My entire knowledge of this reported vulnerability is based off the vulnogram, ideally someone who knows more or has been involved in working on the repair to the Webform Multi File Upload module would do so as they would likely be better informed.

it seems we could issue a CVE if the upstream maintainer is not interested in doing that

.

Possibly there are other parts of the CNA rules to consider as well:

4.2.1.1 The CNA with the most appropriate scope MUST be contacted and given the first opportunity to assign.

4.2.1.2 also comes into play that if the most appropriate scope refuses the Root CNA must make a determination and direct a CNA to issue.

then an appropriate Root MUST make a Vulnerability determination. If the Root determines that one or more Vulnerabilities exist, the Root MUST direct a CNA-LR or another CNA with appropriate scope to assign as quickly as possible and no later than 72 hours after becoming aware of the first refusal.

Question is, who is most appropriate scope?

4.2.2.1.3 scope determination is relevant to review.
Drupal.org CNA scope is “All projects hosted under drupal.org, including End of Life (EOL) code.”

What is the interpretation of hosted? Is it being the official development platform, or is redistributing also hosting?
How integrated is the code in the Drupal module (is it line for line, or is it a fork that deviated some time in the past and could legitimately called its own project)?
Is there another CNA with better scope?

I’ll note the goal behind the process is that for any single vulnerability there is only a single CVE to refer to it no matter who re-distributes the code and that any program that contains the flaw references that CVE. All of the above questions are above my current knowledge on the module and how the code was distributed.

OK. I posted https://github.com/fyneworks/multifile/issues/113

Leaving this at "needs review" for feedback on the CVE content although probably "postponed" would be appropriate since we're waiting here on action in that Github project before taking action here.

It's been 2 weeks since that was posted. Is there a timeline before the next action? What is the appropriate next action?

@aangel can you help answer these questions?

What is the interpretation of hosted? Is it being the official development platform, or is redistributing also hosting?
How integrated is the code in the Drupal module (is it line for line, or is it a fork that deviated some time in the past and could legitimately called its own project)?
Is there another CNA with better scope?

IMHO:
* If the module's copy of the JS library did involve changes, ie has become a fork thus its own project, then it should get its own CVE.
* If the module's copy of the JS library did not involve additional changes then it should defer to a CVE being generated for the 3rd party library and then the Drupal project refer to it.

Once we can iron this out I think we should document it to make future CVEs quicker to do.

What is the interpretation of hosted? Is it being the official development platform, or is redistributing also hosting?

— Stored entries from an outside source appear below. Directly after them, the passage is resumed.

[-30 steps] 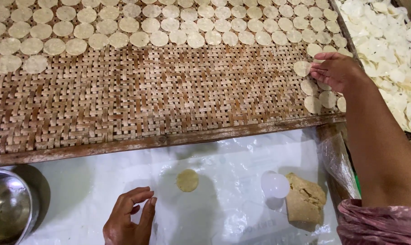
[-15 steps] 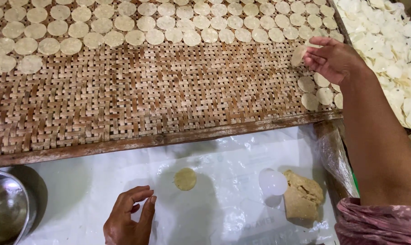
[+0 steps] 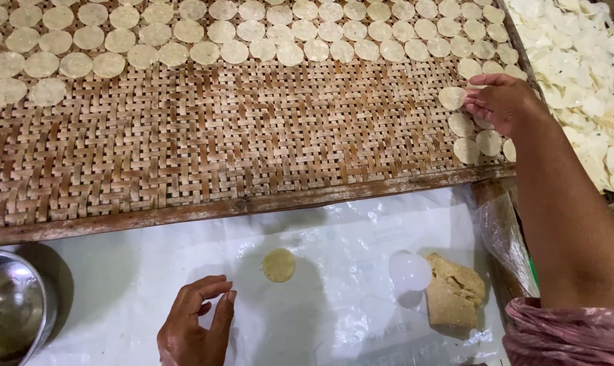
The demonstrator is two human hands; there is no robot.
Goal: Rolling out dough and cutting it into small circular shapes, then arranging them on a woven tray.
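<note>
- Setting a thin pale round dough disc [image 3: 452, 97] on the brown woven bamboo tray [image 3: 253, 135], the right hand [image 3: 503, 102] has its grip narrow, fingertips touching the disc's edge.
- The left hand [image 3: 198, 325] rests on the white plastic-covered bench [image 3: 334, 325], grip loosely open and empty.
- A flattened yellowish dough round [image 3: 279, 265] lies just beside the left hand.
- A tan dough lump [image 3: 456, 298] sits near the bench's right edge.

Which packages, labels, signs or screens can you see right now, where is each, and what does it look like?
Plastic sheet: spread flat on the work surface below the woven tray; clear, whitish, crinkled, with faint grey print near its lower edge.
Plastic bag: at the sheet's right edge, by the dough block; clear, crumpled, unprinted as far as visible.
No signs or screens in view.
</note>
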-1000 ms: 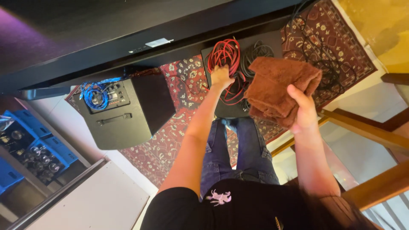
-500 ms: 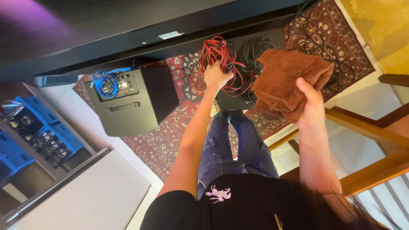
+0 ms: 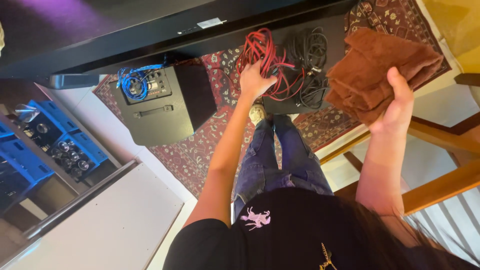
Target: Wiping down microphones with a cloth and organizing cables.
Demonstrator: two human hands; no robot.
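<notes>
I am gripping a thick brown cloth [image 3: 377, 70], soft and matt with a napped pile, in my right hand [image 3: 397, 107]. My left hand [image 3: 255, 80] is closing on red cables [image 3: 262, 52] with smooth, slightly glossy plastic sheathing. The patterned rug [image 3: 200, 150] is looking woven and matt.

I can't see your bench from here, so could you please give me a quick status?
Left hand gripping red cable coil. Right hand holding folded brown cloth. Black cable bundle tangled right beside the red.

rug [image 3: 200, 155]: amp [image 3: 160, 107], black box [image 3: 285, 104]
</notes>
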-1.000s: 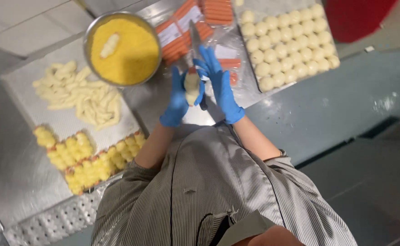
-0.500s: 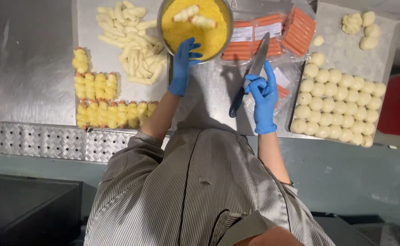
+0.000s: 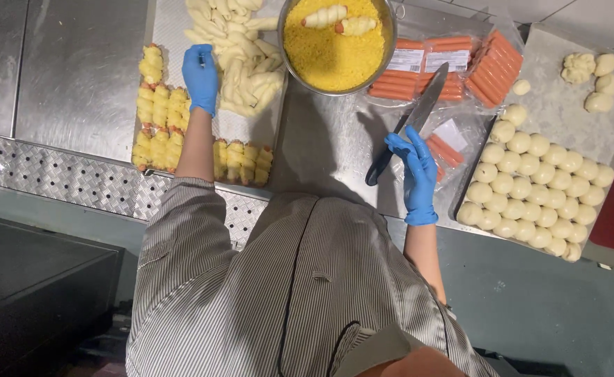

As this is a CNA policy the Drupal CNA should provide formal feedback on this. While reporters and security analysts can provide our opinion on this statement ultimately the Drupal CNA created that restriction and should be able to provide a formal definition.

As one of a very small number of volunteers handling a lot of CVE topics, I rely on feedback from a variety of sources to help.

I see the Drupal module shipped with what seems to be the 1.4.7 version of the multifile code. I can't find the reference copy of that file online in Google Code repositories. Is anyone able to find a reference copy so we can compare it?

Attached is R40 taken from the Google Code repo.svndump.gz.

Note R43 also had the same header with modified content however that revision does not match the sample on D.O.

There does appear to be a whitespace and encoding difference (diff -b required) however otherwise the report returns no. difference.

Thanks for that research, cmlara!

I've read the CVE rules a bit more.

I think Drupal could issue a CVE since the code owner has not responded on the issue I created in #8 and since this code is also distributed from drupal.org (putting it in our scope as a CNA).

I also think @aangel could go to a CNA-LR to get a CVE for this.

I don't have a strong feeling of which one is the right action.